### What you will do:
Please state the number of lines in the records below that contain the string "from", and nothing further.

#### Recorded data

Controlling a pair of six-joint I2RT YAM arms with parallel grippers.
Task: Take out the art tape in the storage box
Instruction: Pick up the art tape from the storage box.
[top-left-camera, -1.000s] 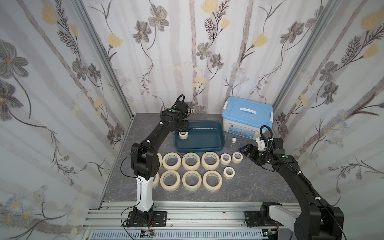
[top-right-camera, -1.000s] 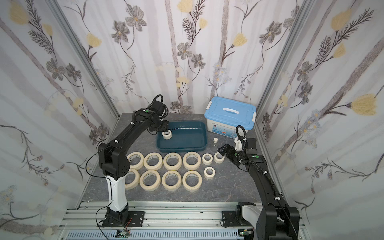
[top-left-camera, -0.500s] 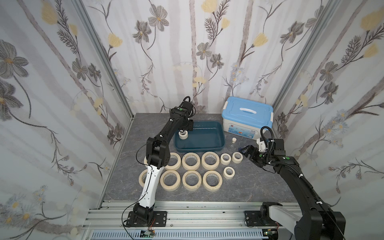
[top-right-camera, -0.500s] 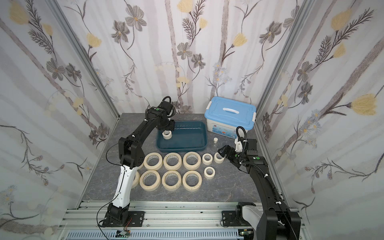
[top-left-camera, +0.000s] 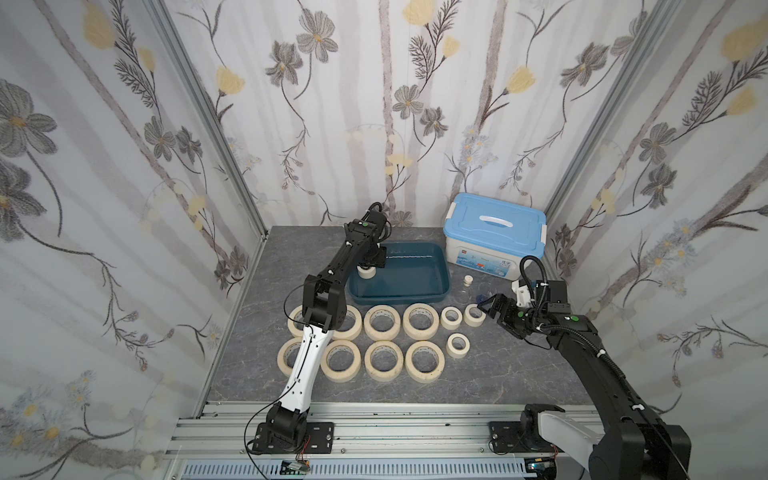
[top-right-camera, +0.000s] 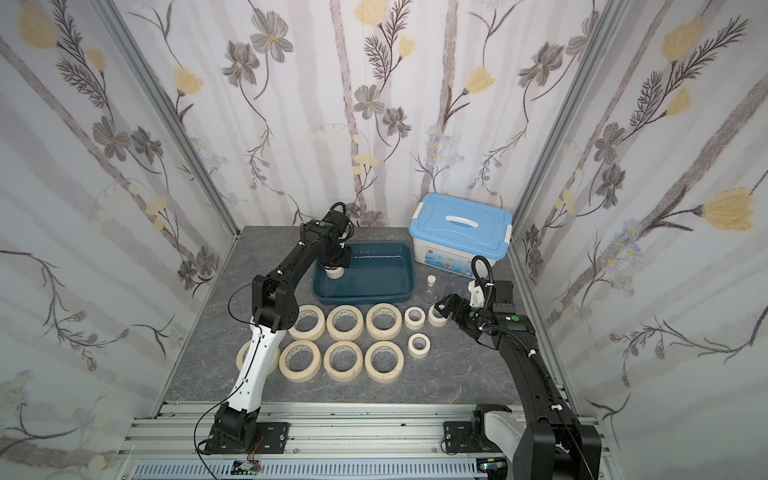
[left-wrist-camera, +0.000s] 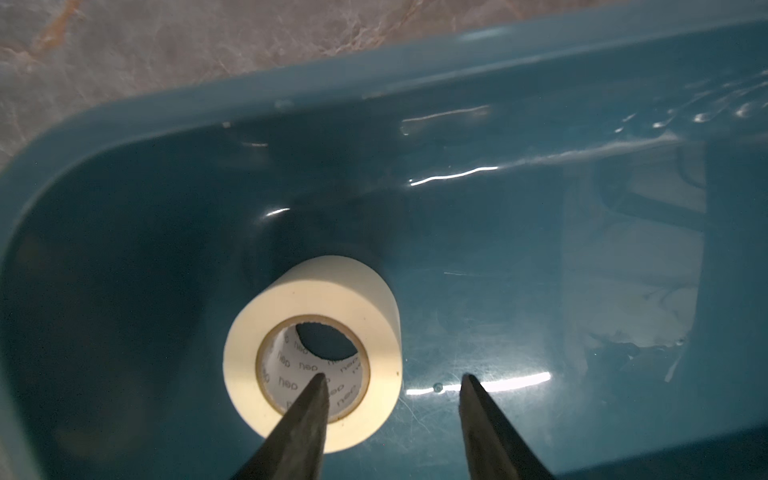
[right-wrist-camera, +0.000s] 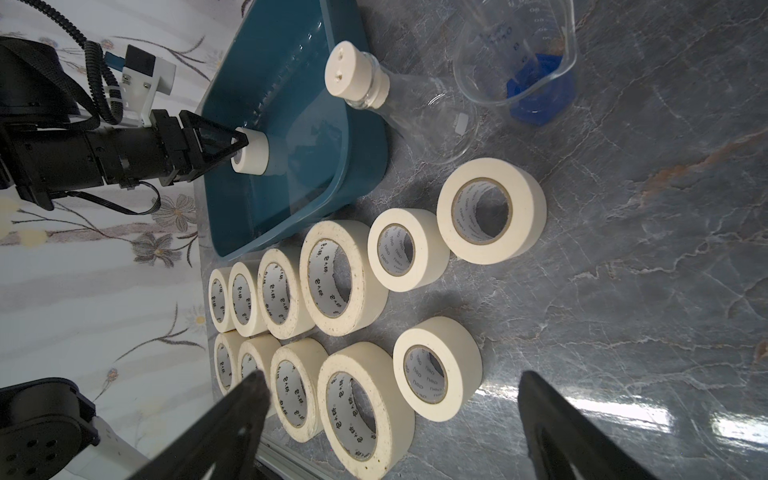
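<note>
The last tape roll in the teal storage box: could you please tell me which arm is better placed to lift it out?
Left. The left hand is already inside the storage box, one finger within the tape roll's core. The right hand hovers open outside the box.

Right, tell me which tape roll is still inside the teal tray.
The small roll at the left gripper, alone in the teal tray; every other roll lies on the table in front of it.

White tub with blue lid (top-left-camera: 493, 239) sitting at table's back corner; stoppered glass flask (right-wrist-camera: 399, 97) and beaker (right-wrist-camera: 515, 54) standing adjacent.
</note>
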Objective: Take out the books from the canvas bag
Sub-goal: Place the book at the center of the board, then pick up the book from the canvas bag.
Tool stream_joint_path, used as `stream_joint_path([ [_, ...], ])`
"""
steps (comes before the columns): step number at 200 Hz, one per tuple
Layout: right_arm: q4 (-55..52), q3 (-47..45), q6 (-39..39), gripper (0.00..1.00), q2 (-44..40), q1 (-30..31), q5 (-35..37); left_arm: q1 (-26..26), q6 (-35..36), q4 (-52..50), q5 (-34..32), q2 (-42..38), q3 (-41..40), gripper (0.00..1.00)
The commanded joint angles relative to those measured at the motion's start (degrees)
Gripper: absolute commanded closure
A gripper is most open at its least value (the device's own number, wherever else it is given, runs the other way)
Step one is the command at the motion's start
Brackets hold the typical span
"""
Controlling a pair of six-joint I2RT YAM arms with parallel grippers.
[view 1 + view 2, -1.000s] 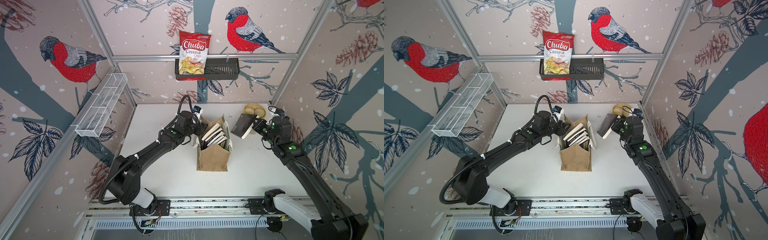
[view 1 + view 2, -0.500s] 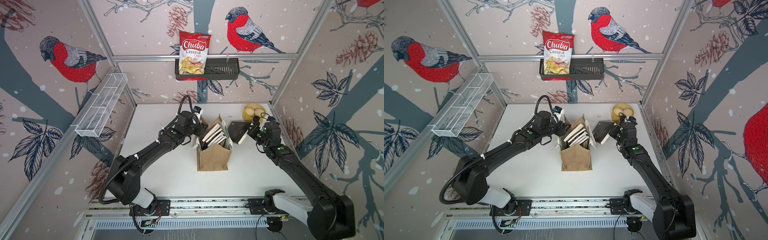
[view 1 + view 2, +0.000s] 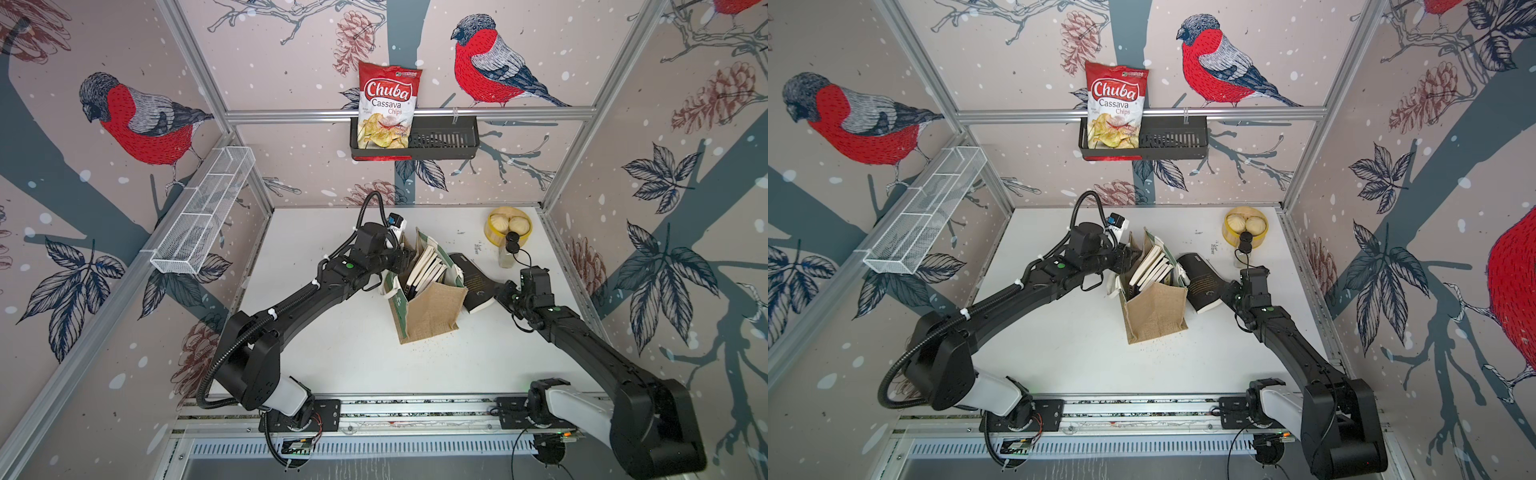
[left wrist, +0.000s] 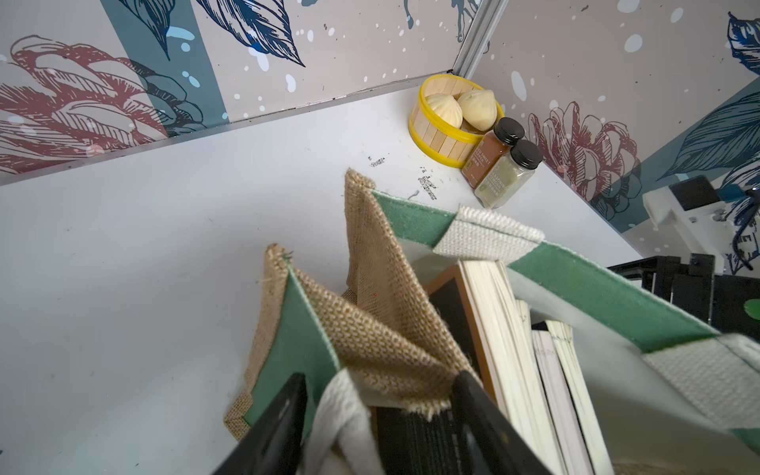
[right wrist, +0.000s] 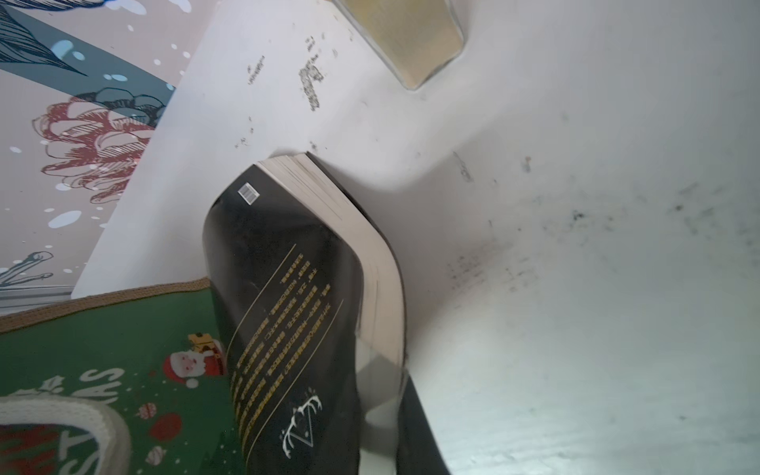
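Between my clamped right jaws the book [image 5: 288,296] bows against the bench [image 5: 575,246] and may slip; I can't tell whether the left jaws grip the bag [image 4: 386,349].

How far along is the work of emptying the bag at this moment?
Done: no book lies free on the table yet. In hand: the right gripper holds the black book outside the canvas bag, low beside it, while the left gripper grips the bag's rim. Left: setting this book down, then taking out the several books standing inside the bag.
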Motion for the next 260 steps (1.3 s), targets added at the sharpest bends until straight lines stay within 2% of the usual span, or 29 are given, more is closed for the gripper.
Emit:
stream_joint_path([
  [1,-5.4,-0.5,0.0,0.68,0.7,-0.9,-0.8,-0.1,0.7,-1.3,-1.5,-0.5,0.2,0.42],
  [11,-7.3,-0.1,-0.2,0.5,1.0,-1.2,-0.7,-0.1,0.9,-1.5,-1.8,-0.6,0.3,0.42],
  [20,-9.4,0.6,-0.3,0.39,1.2,-1.2,0.0,-0.2,1.1,-1.7,-2.0,-0.6,0.4,0.43],
  [39,-14.0,2.6,-0.7,0.24,0.9,-1.1,1.2,-0.2,1.4,-2.3,-2.5,-0.7,0.8,0.43],
  [48,-16.2,3.8,-1.0,0.22,0.5,-1.0,1.3,-0.2,1.6,-2.6,-2.7,-0.7,1.0,0.43],
  [78,-21.2,8.7,-0.3,0.21,-3.2,2.0,2.0,-0.2,2.1,-2.6,-3.5,-1.4,1.1,0.42],
  [114,-27.3,20.2,2.0,0.22,-2.9,12.6,6.2,-0.3,2.4,-2.0,-4.8,-2.9,1.2,0.43],
  [143,-33.9,32.7,2.3,0.23,2.2,20.3,10.0,-0.3,2.5,-1.3,-5.0,-3.9,1.5,0.43],
  [169,-41.2,46.8,1.7,0.24,7.7,24.3,13.7,-0.3,2.5,-1.2,-4.7,-4.0,1.8,0.42],
  [210,-46.0,61.6,1.2,0.26,18.6,29.2,8.2,-0.3,2.6,-0.4,-4.9,-4.5,1.4,0.42],
  [260,-50.0,74.8,-1.2,0.28,30.9,33.1,6.3,-0.3,2.6,2.1,-8.9,-8.4,0.0,0.38],
])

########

### Answer section:
3